Le pays manque de camionneurs pour transporter le carburant. Le gouvernement de Boris Johnson est contraint d’ouvrir les visas aux conducteurs étrangers, contrairement à la promesse faite lors de la sortie de l’Union européenne.
Il s’agit d’un revirement politique complet.
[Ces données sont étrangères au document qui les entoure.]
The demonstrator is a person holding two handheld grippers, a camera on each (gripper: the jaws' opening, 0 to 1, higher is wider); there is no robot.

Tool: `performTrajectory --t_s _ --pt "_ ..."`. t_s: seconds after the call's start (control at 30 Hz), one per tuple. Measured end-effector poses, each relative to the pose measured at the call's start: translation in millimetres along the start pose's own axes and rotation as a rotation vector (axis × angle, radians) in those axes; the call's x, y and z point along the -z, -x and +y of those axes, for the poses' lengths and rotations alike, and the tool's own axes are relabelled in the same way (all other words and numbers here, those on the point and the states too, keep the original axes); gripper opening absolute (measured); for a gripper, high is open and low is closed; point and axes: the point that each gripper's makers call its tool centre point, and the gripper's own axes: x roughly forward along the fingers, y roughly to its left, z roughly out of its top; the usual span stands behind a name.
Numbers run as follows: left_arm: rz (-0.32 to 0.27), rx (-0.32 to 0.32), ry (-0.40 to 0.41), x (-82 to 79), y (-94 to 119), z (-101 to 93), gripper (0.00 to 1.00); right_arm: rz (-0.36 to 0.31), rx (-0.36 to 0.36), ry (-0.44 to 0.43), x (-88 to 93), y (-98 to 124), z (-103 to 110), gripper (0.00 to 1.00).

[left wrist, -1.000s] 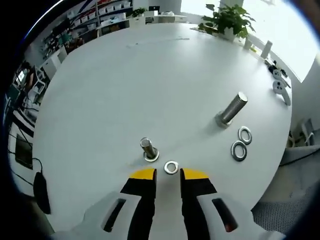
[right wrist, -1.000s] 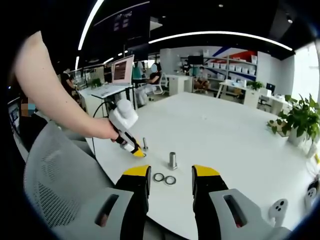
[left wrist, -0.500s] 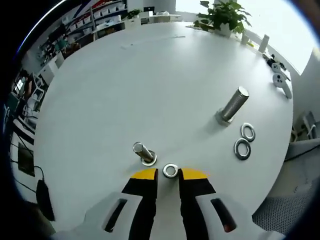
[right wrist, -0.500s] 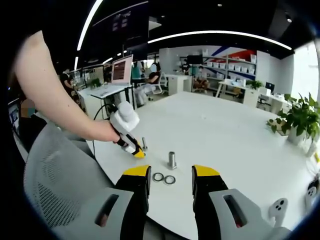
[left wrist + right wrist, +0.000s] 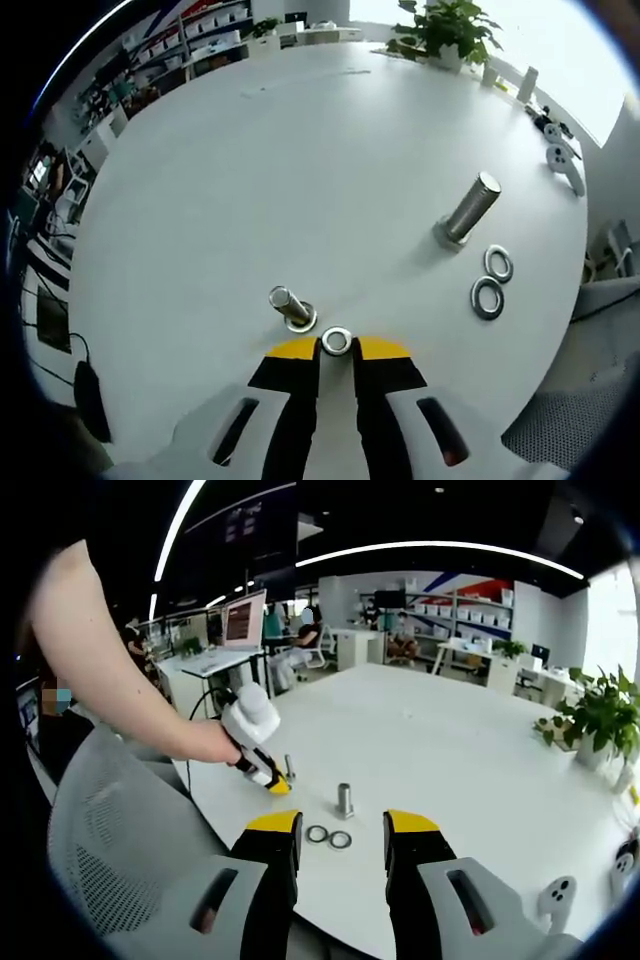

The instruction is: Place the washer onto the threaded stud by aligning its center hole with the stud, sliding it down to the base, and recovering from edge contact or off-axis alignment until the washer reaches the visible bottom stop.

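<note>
Left gripper (image 5: 336, 350) — jaws drawn nearly together on the washer (image 5: 336, 341), which sits between the yellow tips on the white table (image 5: 300, 170). A second ago the jaws stood wider and the washer lay free ahead of them; the pinch is now made or close to it, contact itself too fine to confirm.

Small stud (image 5: 288, 303) — at 10 o'clock from the washer, just beside it, with a ring already at its base. Judged the nearer target; a short lift and centring over its top comes next.

Tall stud (image 5: 467, 210) — at 2 o'clock, well apart. Two spare washers (image 5: 487, 298) near it.

Right gripper (image 5: 342, 838) — jaws spread, idle, holding nothing; unchanged over the second.
</note>
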Motion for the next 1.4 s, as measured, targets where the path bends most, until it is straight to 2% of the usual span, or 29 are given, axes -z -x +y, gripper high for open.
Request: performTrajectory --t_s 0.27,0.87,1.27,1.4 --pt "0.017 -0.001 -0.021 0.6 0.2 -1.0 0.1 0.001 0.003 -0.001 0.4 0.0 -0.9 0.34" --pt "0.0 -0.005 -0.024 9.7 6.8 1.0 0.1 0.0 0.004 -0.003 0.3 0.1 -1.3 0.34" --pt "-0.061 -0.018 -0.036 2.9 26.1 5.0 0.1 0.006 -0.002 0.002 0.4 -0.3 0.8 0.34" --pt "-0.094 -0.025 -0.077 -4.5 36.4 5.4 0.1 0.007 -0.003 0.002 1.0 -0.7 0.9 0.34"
Depuis des mois, le premier ministre se refusait obstinément à faire appel à l’immigration. Son électorat, qui a notamment voté pour le Brexit afin de réduire le nombre d’Européens vivant au Royaume-Uni, risquait de mal le prendre. Le gouvernement expliquait que l’objectif de sa politique était d’augmenter les salaires pour la main-d’œuvre locale. Selon Grant Shapps, le ministre des transports, le Royaume-Uni dépend « depuis trop longtemps de travailleurs européens, souvent de l’Est, qui affaiblissent le marché local ». Les statistiques vont dans son sens : sur les trois mois de mai à juillet, les salaires britanniques ont augmenté entre 3,4 % et 4,6 %. ( Le Monde )
Cette augmentation n´est pas suffisante, le gouvernement britannique va recourir à l’immigration pour permettre au transport routier de fonctionner correctement ce qui n’est plus le cas depuis le Brexit violemment défendu par l’actuel premier ministre. Comme quoi cet homme s’est encore planté dans ses options politiques.
Le problème reste la confiance des candidats à l’immigration peuvent accorder à l’honnêteté des offres du gouvernement britannique.